Eine sichere Burg

Dominik Heitz

Der Bau des Sekundarschulhauses an der Burgstrasse war nötig geworden, weil die 1881 gesetzlich eingeführte basel-städtische Schulpflicht die Zahl der Schüler sprunghaft ansteigen liess.

 

Wegen des stetigen Bevölkerungswachstums genügte das Gebäude den Bedürfnissen allerdings bald nicht mehr. 1930 wurde der Schule ein Anbau im gleichen architektonischen Stil hinzugefügt – mit drei Klassenzimmern für Primarschüler, einem Naturkunderaum, zwei Räumen für Mädchenhandarbeit, einem Bibliothekszimmer sowie einem Raum mit Hobelbank und Kartonagemöglichkeit für die Knabenhandarbeit im Untergeschoss. Die Turnhalle stand da schon längst; sie war 1916 errichtet worden.

 

Bald schon herrschte wieder Bedrängnis, sodass Sing- und Zeichensaal als Klassenzimmer herhalten mussten. Ein Vater schrieb 1935 an die Schulkommission: «Soviel wir wissen, gibt es im kommenden Schuljahr wieder verschiedene Klassen mit sage und schreibe 50 Kindern! [...] Diese Sparerei geschieht auf Kosten der Kinder und der Lehrer [...].»

 

Mit der Geschichte des Schulhauses an der Burgstrasse geht auch die Geschichte der kantonalen Schulpolitik einher: 1918 wurde unter Preisgabe der Geschlechtertrennung die Parallelführung nach Fähigkeiten in Klassen mit und ohne Französisch begonnen.

 

1929 erfuhr die Schule eine Teilung in Sekundar- und Realschule, um die parallel zum Gymnasium anspruchsvollen Zweige der Volksschule zu benennen. Nicht allen passte diese Änderung. Ein Vater schrieb zuhanden der Schulkommission: «Glauben die Behörden, es sei von Gutem, die Klassen in A und B respective Real- und Sekundarschulklassen zu teilen und schon hier die Trennung in Kasten vorzunehmen?

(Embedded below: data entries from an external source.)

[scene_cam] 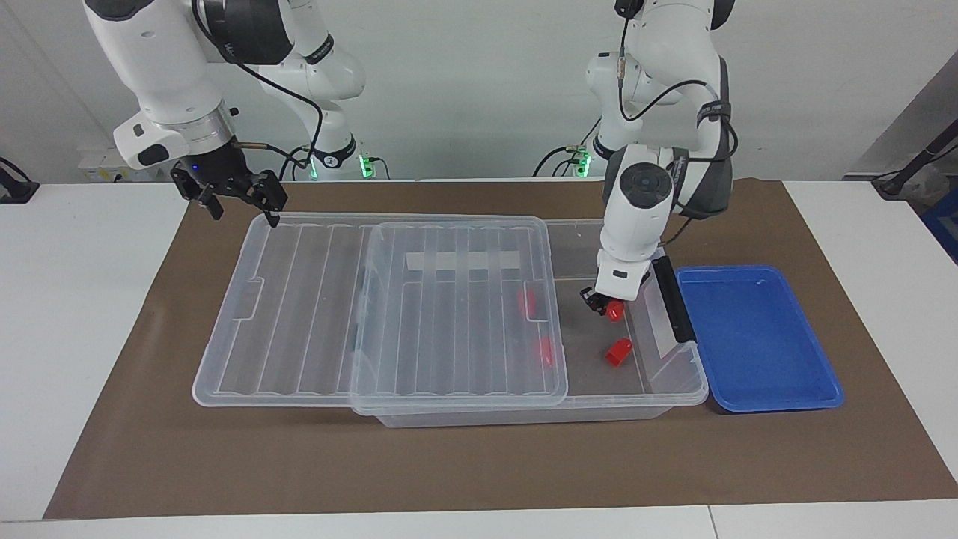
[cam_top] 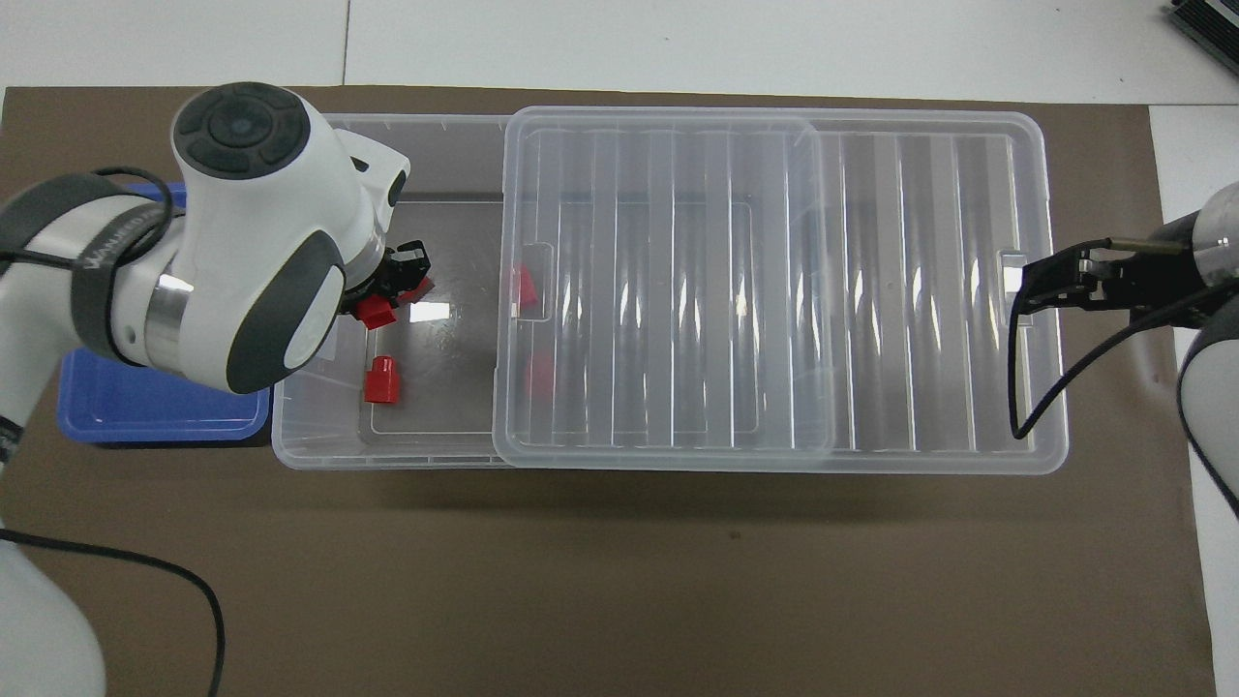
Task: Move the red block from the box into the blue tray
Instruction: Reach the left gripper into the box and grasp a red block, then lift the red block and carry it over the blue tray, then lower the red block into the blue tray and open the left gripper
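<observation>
The left gripper [scene_cam: 608, 306] is clamped on a red block [scene_cam: 614, 310] and hangs over the uncovered end of the box [scene_cam: 677, 382], beside the blue tray [scene_cam: 778, 393]. To do the carry well, it should lift the block clear of the box's black end handle [scene_cam: 671, 298] before crossing to the tray, and let go only low over the tray's floor so the block does not bounce out. The right gripper [scene_cam: 238, 198], fingers spread, waits over the corner of the slid-back lid [scene_cam: 299, 299] at the box's other end; a second red block [scene_cam: 618, 351] lies loose on the box floor.
</observation>
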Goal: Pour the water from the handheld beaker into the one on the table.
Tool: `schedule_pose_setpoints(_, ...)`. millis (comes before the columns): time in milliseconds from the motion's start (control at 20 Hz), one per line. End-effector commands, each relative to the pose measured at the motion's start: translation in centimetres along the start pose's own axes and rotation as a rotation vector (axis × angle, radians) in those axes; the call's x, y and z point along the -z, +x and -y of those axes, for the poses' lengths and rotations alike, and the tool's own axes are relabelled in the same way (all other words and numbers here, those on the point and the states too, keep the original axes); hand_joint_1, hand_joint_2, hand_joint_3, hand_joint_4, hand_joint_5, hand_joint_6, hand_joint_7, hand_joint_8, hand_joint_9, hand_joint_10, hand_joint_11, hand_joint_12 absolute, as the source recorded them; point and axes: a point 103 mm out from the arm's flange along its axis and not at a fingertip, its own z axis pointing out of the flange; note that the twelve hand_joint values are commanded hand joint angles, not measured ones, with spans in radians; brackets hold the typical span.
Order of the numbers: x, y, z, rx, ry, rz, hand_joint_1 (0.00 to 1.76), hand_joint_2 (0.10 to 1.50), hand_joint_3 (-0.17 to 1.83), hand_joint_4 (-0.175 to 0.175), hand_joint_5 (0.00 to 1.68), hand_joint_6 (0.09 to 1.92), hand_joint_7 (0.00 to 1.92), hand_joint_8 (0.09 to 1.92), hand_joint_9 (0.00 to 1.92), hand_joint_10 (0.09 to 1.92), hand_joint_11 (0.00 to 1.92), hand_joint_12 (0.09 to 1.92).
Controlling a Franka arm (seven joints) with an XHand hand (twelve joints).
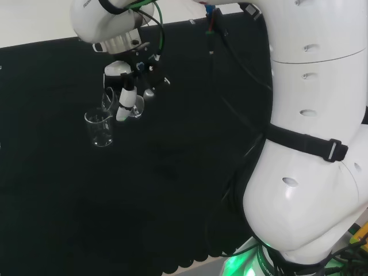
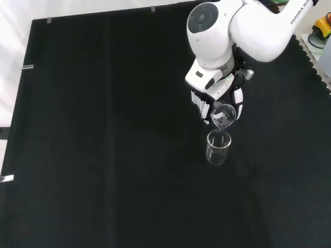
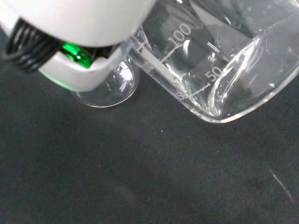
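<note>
The held beaker (image 2: 223, 114) is tipped, its lip just above the standing beaker (image 2: 218, 148) on the tabletop (image 2: 103, 155). The hand (image 2: 214, 98) is curled round it. Water seems to be running, hard to confirm. Tilt too fast and it overshoots.

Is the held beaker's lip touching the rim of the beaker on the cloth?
Cannot tell. In the front view the held beaker, tilted in the hand, overlaps the standing beaker at its rim; the head view shows them overlapping too, with no clear gap or contact.
</note>
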Motion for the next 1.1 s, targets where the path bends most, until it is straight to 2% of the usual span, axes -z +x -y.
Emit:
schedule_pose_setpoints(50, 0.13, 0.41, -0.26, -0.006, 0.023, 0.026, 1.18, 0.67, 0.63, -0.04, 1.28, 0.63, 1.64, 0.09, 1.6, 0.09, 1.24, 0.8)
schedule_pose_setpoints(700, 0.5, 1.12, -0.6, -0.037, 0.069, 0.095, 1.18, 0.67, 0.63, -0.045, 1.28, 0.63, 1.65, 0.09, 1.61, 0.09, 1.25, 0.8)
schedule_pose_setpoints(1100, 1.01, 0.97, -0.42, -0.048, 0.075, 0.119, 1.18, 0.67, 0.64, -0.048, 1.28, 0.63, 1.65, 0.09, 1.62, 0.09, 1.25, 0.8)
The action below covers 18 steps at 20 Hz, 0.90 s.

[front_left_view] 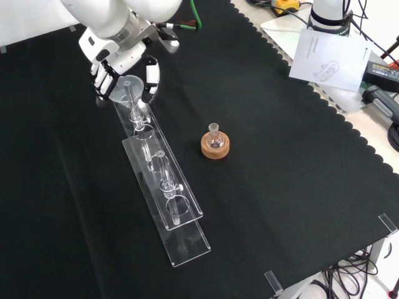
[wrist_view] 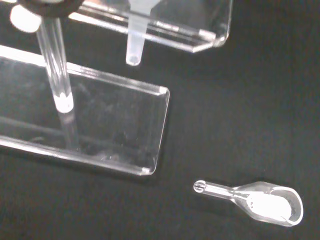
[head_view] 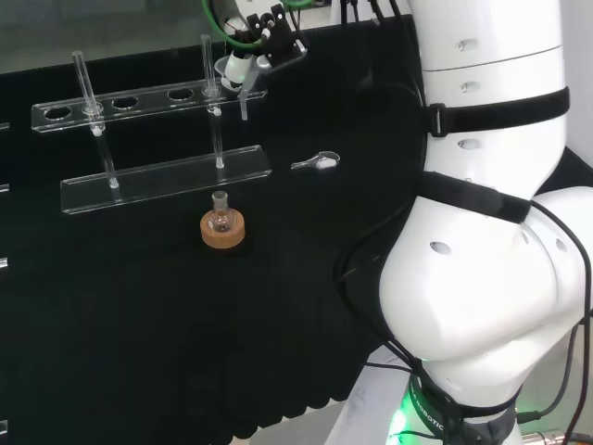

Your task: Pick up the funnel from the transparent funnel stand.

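Note:
The clear funnel point(front_left_view: 128, 85) sits in the end hole of the transparent funnel stand point(front_left_view: 167, 198), at the stand's far end in the front view. My hand point(front_left_view: 118, 61) is right over it, with fingers on one side of the bowl and the thumb point(front_left_view: 151, 74) on the other, curled around its rim. In the head view the hand point(head_view: 252, 54) is at the stand's right end point(head_view: 243, 93) and the funnel stem point(head_view: 244, 104) hangs below the upper shelf. In the wrist view the funnel stem point(wrist_view: 134, 47) pokes down past the upper shelf point(wrist_view: 200, 37) above the base plate point(wrist_view: 115, 125).
A small flask on a cork ring point(front_left_view: 215, 144) stands to the right of the stand in the front view. A small clear glass scoop point(wrist_view: 265, 201) lies on the cloth near the stand's end, the same scoop point(head_view: 318, 162) in the head view. Papers and devices point(front_left_view: 330, 53) lie beyond the cloth's edge.

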Motion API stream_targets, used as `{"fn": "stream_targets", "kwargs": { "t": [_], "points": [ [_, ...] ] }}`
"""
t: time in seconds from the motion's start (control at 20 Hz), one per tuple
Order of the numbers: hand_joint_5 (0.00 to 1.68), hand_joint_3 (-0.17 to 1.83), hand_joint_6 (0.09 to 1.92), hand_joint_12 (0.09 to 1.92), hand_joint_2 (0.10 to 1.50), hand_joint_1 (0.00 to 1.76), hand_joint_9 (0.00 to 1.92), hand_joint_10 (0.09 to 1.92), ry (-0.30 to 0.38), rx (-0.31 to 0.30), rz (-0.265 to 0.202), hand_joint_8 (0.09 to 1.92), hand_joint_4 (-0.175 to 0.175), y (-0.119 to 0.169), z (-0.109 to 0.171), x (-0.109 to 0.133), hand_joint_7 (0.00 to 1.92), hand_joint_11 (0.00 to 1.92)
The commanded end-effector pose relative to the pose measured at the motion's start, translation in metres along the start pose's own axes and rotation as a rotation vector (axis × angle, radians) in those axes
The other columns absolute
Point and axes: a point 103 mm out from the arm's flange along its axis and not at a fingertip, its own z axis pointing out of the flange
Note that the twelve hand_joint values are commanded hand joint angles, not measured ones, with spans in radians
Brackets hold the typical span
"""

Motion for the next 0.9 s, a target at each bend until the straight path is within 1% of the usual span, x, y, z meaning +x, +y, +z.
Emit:
{"fn": "stream_targets", "kwargs": {
  "t": [0.05, 0.2, 0.3, 0.4, 0.65, 0.7, 0.9],
  "points": [
    [0.62, 0.48, 0.13, 1.3, 0.75, 0.78, 0.84, 0.58, -0.049, -0.138, 0.033, 0.73, -0.036, -0.012, -0.018, -0.001, 0.53, 0.56],
    [0.68, 0.51, 0.27, 1.26, 0.75, 0.82, 0.94, 0.54, -0.063, -0.178, 0.041, 0.72, -0.041, -0.024, -0.031, -0.002, 0.61, 0.62],
    [0.66, 0.53, 0.43, 1.25, 0.75, 0.84, 1.0, 0.54, -0.069, -0.197, 0.048, 0.72, -0.043, -0.036, -0.042, -0.002, 0.66, 0.64],
    [0.66, 0.54, 0.51, 1.24, 0.75, 0.84, 1.03, 0.54, -0.067, -0.21, 0.054, 0.73, -0.043, -0.047, -0.05, -0.002, 0.68, 0.65],
    [0.65, 0.55, 0.6, 1.24, 0.75, 0.85, 1.05, 0.56, -0.068, -0.244, 0.083, 0.74, -0.043, -0.086, -0.066, -0.001, 0.69, 0.66],
    [0.65, 0.55, 0.6, 1.24, 0.75, 0.85, 1.05, 0.56, -0.067, -0.248, 0.095, 0.74, -0.043, -0.1, -0.068, 0.0, 0.69, 0.66],
    [0.64, 0.56, 0.64, 1.24, 0.75, 0.85, 1.05, 0.57, -0.064, -0.257, 0.117, 0.75, -0.042, -0.133, -0.067, 0.006, 0.69, 0.67]
  ]
}}
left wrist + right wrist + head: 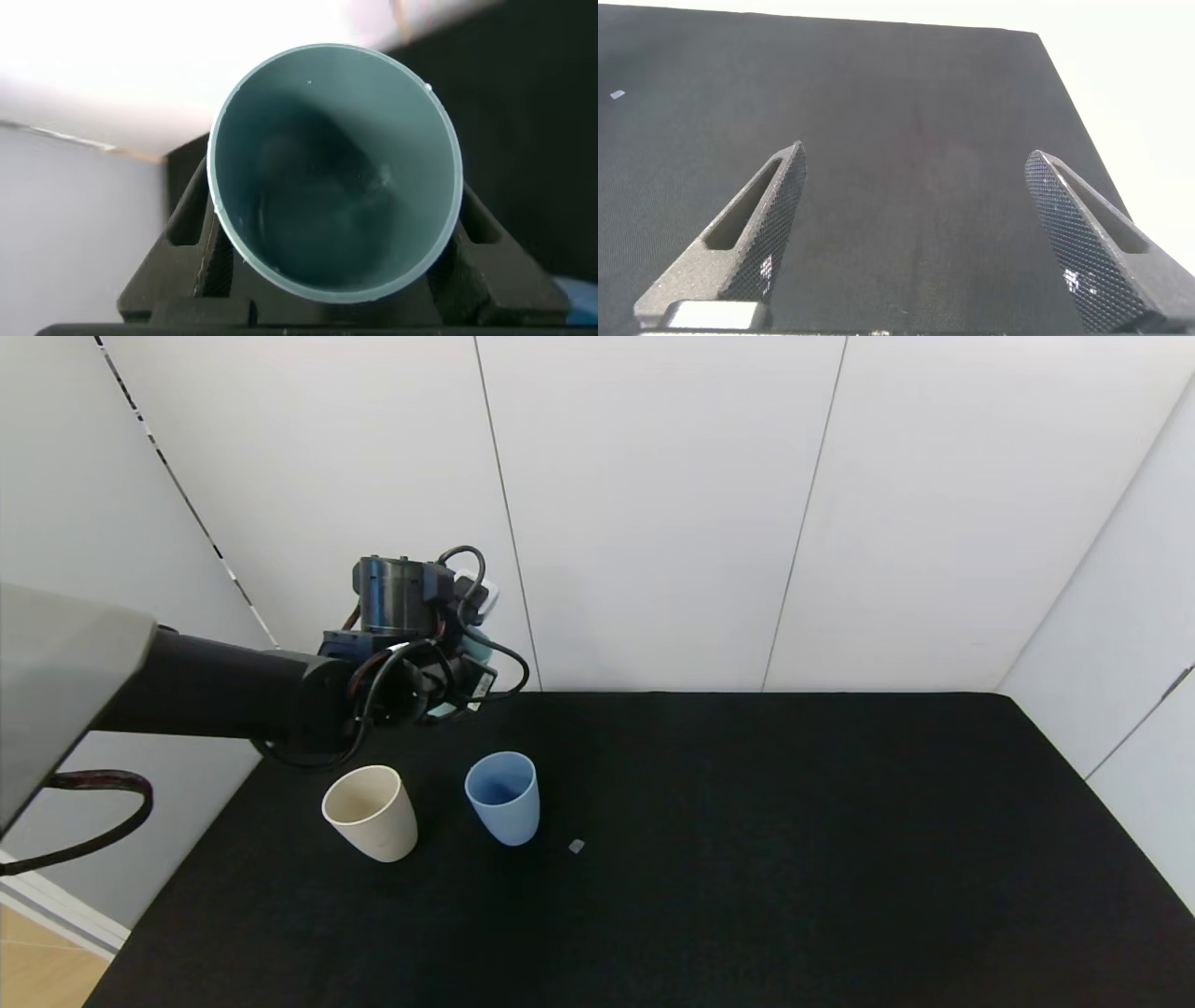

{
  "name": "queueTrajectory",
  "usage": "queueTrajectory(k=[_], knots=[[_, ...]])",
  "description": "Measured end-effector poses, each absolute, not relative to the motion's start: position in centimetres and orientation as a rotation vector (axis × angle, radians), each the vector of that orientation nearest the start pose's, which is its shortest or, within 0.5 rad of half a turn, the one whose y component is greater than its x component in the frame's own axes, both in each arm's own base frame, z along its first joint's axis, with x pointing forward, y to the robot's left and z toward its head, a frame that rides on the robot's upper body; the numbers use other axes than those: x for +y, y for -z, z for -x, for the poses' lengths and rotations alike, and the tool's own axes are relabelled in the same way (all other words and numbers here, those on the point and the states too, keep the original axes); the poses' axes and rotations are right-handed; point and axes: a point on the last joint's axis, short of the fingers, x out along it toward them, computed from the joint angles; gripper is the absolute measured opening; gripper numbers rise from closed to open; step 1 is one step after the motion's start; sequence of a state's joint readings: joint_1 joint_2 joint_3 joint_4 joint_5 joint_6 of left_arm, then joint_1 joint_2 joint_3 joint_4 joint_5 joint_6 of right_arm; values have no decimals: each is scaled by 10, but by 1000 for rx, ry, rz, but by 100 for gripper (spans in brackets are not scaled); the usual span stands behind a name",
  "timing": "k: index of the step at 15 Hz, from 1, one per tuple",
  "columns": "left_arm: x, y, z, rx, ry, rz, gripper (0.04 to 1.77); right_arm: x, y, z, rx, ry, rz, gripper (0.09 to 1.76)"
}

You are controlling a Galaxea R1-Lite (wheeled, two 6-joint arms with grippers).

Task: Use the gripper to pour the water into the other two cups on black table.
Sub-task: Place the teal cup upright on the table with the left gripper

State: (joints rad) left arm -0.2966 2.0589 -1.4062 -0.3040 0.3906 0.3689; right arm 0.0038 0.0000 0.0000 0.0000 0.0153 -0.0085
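Above the back left part of the black surface, the left gripper hung with its jaws clenched on a teal-green cup. From the head camera that cup was mostly hidden behind the wrist and cables. Seen from the left wrist, its round mouth faced the camera, so its long axis ran roughly along the gripper, and the jaws pressed its wall from opposite sides below the rim. A faint clear sheen of water lay inside; the amount could not be judged.

On the surface stood the cream cup and the blue cup, near each other but not touching, mouths up and apparently upright. The blue one stood just nearer than the gripper, the cream one to its left. A small pale speck lay beside the blue cup.

The right gripper hovered over bare surface, jaws spread and holding nothing.

Assessment: the cups looked light, stiff and smooth-walled, hence liable to slip or tip. A side grip at mid-wall appeared soundest.
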Motion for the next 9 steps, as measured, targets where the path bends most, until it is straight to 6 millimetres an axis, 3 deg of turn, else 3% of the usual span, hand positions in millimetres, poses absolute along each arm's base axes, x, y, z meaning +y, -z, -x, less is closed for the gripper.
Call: queueTrajectory(k=[4, 9], knots=[[-120, -171, -437, 315, -23, -335, 114, 0, -75, 23, 0, -20, 9, 171], [-107, -149, -461, 321, -29, -208, 114, 0, -75, 23, 0, -20, 9, 171]])
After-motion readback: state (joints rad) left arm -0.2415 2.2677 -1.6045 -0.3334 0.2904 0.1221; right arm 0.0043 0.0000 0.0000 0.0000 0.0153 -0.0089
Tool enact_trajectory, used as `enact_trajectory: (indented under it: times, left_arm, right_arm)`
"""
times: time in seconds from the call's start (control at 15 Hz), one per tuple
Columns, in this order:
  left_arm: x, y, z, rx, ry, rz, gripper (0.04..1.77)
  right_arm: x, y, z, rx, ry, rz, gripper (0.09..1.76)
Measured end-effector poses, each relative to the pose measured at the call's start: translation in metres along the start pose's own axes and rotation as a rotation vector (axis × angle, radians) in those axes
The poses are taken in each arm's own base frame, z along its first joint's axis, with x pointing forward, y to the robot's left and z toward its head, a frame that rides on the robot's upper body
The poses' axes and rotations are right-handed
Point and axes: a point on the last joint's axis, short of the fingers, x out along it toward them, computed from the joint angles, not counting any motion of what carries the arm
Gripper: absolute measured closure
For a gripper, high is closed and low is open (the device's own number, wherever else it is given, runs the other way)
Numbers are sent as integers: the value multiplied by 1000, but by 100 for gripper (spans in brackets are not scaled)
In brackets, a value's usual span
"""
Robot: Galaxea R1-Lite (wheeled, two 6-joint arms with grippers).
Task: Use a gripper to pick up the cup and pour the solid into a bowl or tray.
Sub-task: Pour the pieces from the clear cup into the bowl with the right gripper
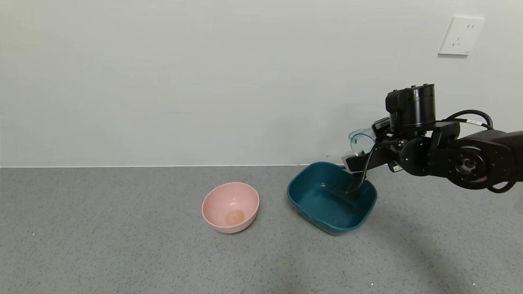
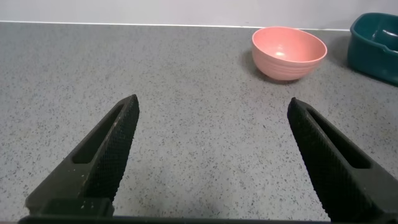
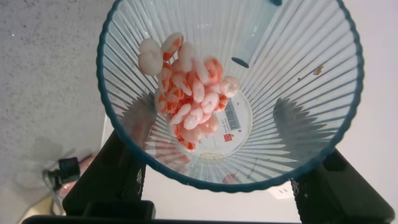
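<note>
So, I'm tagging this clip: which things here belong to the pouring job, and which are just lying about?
In the job:
right gripper, holding the cup
ribbed cup
white and orange-red pieces inside it
dark teal tub

Just there:
pink bowl
wall socket
left gripper, open over the counter

Cup (image 1: pixel 361 140) mostly hidden behind right end effector (image 1: pixel 369 157).
</note>
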Motion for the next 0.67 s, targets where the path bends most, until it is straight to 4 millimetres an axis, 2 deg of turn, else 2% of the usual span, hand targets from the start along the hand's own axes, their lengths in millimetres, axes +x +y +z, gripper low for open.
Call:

Man nimmt so einer Gruppe mittelmässiger Schüler die ‹Führer› weg, die die andern anreissen.»

 

Dann kam der Zweite Weltkrieg – und mit ihm im Jahr 1940 die vom Bund den Schulen auferlegte Fünf-Tage-Woche, um Brennmaterial einzusparen. Die Schulen waren fortan am Samstag geschlossen zu halten. «Für die Lehrerschaft wird es eine Ehre sein, der aus-serordentlichen Situation durch pünktliches Einhalten der Dauer der Lektion Rechnung zu tragen», hiess es.

 

Nach dem Krieg kehrte langsam wieder Normalität ein. Erst in der zweiten Hälfte des 20. Jahrhunderts kam es zu teils markanten Veränderungen: 1957 wurden die Schulen von Riehen und Bettingen unter ein eigenes Rektorat gestellt. Und als 1960 die Landschulen 2000 Schülerinnen und Schüler zählten, umfassten sie die ganze obligatorische Schulzeit mit Primarschule, Übergangsklasse, Sekundarschule, Realschule, 5. Realklasse und Berufswahlklasse.

 

Das sollte sich wieder ändern. Mit der 1994 eingeführten Schulreform verschwanden Sekundar- und Realschultyp und machten der Orientierungs- respektive der Weiterbildungsschule Platz. Im Burgschulhaus hielt damals die Orientierungsschule Einzug, gleichzeitig wurde ein zweiter Schulhausanbau erstellt. Wenige Jahre später, im Jahr 1997, wurde die Fünf-Tage-Woche eingeführt – abermals. Diesmal allerdings nicht, um Energie zu sparen, sondern um den in der Regel samstags nicht arbeitenden Eltern ein längeres, gemeinsames Wochenende mit ihren Kindern zu ermöglichen. Die Schulstunden vom Samstag wurden nun auf die anderen Unterrichtstage verteilt.

 

Mit einer weiteren, im Jahr 2010 beschlossenen Schulreform werden nun Orientierungs- und Weiterbildungsschule wieder verschwinden – zugunsten einer sechs Jahre dauernden Primarschule sowie einer in drei Leistungszügen geführten Sekundarschule. Riehen wird dadurch zur sekundarschulfreien Zone – aber nicht burgschulfrei. Das 1911 als Sekundarschule eröffnete Burgschulhaus wird weiter existieren: als Primarschule.